To the contrary, when surface equipment is employed to rotate the
drill string and the bit, rotational energy and power are directly
translated to the bit, without the need to convert drilling fluid
pressure to rotational energy. Consequently, the use of surface
equipment to rotate a drill string and bit may result in increased
ROP and improved bit hydraulics as compared to a bit rotated by a
downhole motor alone.
[0015] In addition to deviating from vertical in directional
drilling operations as shown in FIG. 1, it may also be desirable to
have a drill bit capable of returning to a vertical drilling
orientation in the event the drill bit inadvertently deviates from
vertical. The ability of a bit to return to a vertical path after
deviating from such a path is generally referred to as "dropping".
In order to effect dropping, a drill bit must have the capability
of drilling or penetrating the earth in a direction not parallel
with the longitudinal axis of the bit.
[0016] As shown in the schematic view of FIG. 2, a drillstring
assembly 50 including a drill string 53 and a bit 51 is shown
drilling a borehole 55 that has deviated from vertical.
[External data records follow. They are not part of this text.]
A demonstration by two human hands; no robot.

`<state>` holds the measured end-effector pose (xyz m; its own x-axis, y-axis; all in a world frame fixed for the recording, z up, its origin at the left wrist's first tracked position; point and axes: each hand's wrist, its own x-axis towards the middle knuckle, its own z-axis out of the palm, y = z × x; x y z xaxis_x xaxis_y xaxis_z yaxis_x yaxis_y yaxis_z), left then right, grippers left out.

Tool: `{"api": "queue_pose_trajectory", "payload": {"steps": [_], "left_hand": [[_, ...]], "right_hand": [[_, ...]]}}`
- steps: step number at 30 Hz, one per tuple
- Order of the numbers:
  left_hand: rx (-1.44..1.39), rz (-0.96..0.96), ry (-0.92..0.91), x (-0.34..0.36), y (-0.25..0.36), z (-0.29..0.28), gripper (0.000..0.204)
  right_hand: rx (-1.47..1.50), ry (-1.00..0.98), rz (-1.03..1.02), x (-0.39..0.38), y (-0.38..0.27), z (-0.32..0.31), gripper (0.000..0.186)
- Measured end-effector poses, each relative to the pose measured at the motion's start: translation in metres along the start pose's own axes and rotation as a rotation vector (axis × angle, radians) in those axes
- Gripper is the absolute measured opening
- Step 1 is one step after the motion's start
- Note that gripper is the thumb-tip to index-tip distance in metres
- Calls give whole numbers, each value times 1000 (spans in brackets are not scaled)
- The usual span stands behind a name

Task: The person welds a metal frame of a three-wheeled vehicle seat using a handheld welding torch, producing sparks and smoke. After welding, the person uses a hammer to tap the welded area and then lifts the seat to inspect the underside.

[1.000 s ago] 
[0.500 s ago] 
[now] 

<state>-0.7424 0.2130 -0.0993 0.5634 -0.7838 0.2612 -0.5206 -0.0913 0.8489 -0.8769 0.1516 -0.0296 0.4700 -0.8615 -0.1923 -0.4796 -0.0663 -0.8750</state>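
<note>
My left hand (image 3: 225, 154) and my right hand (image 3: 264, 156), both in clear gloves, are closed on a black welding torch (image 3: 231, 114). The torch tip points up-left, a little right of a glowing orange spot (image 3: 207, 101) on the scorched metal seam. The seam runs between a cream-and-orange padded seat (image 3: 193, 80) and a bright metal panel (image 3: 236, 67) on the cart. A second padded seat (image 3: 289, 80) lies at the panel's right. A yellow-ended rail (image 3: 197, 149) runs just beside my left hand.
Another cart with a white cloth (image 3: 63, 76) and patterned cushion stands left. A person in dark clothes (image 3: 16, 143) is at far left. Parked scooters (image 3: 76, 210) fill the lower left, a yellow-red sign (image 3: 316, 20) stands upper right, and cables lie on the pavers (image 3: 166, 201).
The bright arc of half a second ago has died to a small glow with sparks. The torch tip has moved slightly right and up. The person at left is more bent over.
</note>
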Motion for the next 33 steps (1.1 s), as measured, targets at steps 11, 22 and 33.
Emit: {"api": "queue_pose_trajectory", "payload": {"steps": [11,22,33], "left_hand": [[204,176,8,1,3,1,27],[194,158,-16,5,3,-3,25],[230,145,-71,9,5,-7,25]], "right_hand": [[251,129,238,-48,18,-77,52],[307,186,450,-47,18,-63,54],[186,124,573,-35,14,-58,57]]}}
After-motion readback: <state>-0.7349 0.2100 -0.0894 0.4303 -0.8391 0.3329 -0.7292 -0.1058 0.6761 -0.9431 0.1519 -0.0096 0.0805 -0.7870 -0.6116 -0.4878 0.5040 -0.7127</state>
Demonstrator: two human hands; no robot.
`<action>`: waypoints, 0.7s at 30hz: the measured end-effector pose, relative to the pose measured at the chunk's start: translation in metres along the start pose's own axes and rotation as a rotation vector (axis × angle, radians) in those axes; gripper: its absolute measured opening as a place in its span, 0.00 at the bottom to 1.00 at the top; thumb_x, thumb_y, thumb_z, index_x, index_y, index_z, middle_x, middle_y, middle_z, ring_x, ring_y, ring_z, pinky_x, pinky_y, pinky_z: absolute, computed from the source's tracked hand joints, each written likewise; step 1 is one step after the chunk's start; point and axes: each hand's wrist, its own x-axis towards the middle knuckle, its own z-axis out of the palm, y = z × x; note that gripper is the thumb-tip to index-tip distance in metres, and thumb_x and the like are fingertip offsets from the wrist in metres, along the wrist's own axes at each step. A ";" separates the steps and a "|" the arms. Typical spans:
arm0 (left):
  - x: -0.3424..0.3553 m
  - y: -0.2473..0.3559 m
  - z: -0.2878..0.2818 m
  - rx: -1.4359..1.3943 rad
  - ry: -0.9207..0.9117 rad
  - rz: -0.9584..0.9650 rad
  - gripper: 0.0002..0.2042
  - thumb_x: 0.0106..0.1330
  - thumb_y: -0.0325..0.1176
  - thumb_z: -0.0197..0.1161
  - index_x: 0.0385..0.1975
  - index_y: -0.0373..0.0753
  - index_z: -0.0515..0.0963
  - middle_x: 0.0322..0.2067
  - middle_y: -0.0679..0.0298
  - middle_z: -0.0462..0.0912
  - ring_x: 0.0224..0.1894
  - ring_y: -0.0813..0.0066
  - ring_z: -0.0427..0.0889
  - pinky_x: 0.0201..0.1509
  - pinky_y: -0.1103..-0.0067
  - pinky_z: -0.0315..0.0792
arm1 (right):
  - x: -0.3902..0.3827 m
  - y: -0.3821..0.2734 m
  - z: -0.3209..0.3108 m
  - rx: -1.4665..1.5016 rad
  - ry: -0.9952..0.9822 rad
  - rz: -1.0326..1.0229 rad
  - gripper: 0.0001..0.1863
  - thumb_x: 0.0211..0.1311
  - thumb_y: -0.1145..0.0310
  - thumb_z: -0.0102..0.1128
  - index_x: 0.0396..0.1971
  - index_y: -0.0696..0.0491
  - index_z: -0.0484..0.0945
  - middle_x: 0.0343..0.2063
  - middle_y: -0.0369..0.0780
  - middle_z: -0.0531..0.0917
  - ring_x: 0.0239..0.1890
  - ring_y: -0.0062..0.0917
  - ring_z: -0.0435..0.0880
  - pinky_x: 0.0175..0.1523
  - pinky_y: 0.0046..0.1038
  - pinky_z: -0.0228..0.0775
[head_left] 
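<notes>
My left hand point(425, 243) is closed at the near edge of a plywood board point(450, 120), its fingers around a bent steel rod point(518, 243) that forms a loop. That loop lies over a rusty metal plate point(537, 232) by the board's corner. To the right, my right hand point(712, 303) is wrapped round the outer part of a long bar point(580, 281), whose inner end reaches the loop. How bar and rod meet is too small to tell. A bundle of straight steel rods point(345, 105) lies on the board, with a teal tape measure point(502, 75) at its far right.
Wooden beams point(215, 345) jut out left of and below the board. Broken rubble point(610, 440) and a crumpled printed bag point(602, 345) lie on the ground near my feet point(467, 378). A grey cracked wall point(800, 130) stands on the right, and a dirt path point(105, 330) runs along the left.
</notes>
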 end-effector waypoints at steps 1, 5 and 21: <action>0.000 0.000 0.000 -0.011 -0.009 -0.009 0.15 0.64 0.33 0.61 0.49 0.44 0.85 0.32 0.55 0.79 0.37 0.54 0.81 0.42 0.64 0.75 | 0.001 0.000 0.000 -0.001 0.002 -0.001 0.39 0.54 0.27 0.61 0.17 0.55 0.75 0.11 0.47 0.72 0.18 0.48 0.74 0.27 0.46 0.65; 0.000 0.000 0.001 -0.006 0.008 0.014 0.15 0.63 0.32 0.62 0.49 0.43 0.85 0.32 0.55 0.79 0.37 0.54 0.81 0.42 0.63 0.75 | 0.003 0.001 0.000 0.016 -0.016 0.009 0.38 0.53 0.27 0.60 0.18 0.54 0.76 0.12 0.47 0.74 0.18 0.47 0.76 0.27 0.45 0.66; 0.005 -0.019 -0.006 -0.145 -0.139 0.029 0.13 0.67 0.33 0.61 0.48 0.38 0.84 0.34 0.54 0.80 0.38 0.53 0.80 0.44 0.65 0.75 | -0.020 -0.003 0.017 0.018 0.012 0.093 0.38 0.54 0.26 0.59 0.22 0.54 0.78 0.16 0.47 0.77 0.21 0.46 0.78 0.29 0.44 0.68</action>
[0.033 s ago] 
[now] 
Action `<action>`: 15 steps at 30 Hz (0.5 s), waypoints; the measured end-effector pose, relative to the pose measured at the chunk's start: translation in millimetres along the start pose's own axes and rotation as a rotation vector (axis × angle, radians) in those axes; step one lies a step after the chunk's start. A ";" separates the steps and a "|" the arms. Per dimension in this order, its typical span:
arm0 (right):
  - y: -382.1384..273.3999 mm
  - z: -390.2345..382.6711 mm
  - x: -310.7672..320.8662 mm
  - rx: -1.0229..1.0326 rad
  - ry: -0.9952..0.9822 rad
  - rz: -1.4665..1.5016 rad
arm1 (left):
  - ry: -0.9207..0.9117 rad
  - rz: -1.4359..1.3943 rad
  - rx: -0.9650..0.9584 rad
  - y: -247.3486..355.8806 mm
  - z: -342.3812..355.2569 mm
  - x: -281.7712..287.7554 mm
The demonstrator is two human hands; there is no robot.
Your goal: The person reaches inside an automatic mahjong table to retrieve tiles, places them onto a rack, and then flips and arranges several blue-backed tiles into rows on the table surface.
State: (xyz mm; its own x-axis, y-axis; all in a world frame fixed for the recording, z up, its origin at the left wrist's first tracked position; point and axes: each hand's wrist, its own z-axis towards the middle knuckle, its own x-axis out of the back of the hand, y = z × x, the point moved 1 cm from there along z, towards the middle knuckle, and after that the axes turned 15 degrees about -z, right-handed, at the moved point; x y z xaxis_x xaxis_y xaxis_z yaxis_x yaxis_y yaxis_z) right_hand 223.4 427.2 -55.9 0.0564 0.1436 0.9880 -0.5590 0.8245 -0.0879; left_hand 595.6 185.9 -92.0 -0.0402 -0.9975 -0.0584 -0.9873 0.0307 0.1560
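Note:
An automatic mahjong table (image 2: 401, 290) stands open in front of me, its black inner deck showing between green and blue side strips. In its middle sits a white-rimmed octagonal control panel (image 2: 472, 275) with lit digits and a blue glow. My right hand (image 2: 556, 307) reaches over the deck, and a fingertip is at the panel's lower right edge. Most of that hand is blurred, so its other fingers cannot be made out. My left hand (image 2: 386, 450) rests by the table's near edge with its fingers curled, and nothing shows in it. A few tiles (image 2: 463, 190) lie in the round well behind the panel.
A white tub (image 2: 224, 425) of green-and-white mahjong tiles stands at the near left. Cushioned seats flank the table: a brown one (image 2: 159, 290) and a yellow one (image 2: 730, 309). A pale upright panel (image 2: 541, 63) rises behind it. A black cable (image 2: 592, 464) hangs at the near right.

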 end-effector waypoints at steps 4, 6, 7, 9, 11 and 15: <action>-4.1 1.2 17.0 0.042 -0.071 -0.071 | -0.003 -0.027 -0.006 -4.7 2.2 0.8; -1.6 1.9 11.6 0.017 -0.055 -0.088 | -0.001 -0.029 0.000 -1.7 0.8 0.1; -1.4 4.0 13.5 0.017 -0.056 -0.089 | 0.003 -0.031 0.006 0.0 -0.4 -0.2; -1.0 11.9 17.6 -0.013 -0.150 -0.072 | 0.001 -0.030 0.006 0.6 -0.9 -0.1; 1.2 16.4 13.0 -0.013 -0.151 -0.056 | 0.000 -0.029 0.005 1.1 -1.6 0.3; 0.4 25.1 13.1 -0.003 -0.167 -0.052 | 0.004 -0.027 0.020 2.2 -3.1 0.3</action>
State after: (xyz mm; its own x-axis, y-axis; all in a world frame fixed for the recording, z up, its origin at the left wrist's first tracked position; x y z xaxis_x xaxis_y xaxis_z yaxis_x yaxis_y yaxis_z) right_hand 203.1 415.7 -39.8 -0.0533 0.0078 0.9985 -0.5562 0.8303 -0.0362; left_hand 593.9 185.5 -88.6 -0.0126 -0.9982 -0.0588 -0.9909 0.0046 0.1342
Drillstring
assembly 50 has a weight vector 52 that consists of an axial
component 54 and a radial or normal component 56. Unlike the
directional drilling operations described above in which deviations
from vertical are desired, in some cases, deviations from vertical
are unintentional or inadvertent. In such cases, it may be
desirable to return drilling assembly 50 to a vertical orientation
while drilling. To effect such a return to vertical, drill bit 51
must drill in a direction that is not parallel to axial vector 54.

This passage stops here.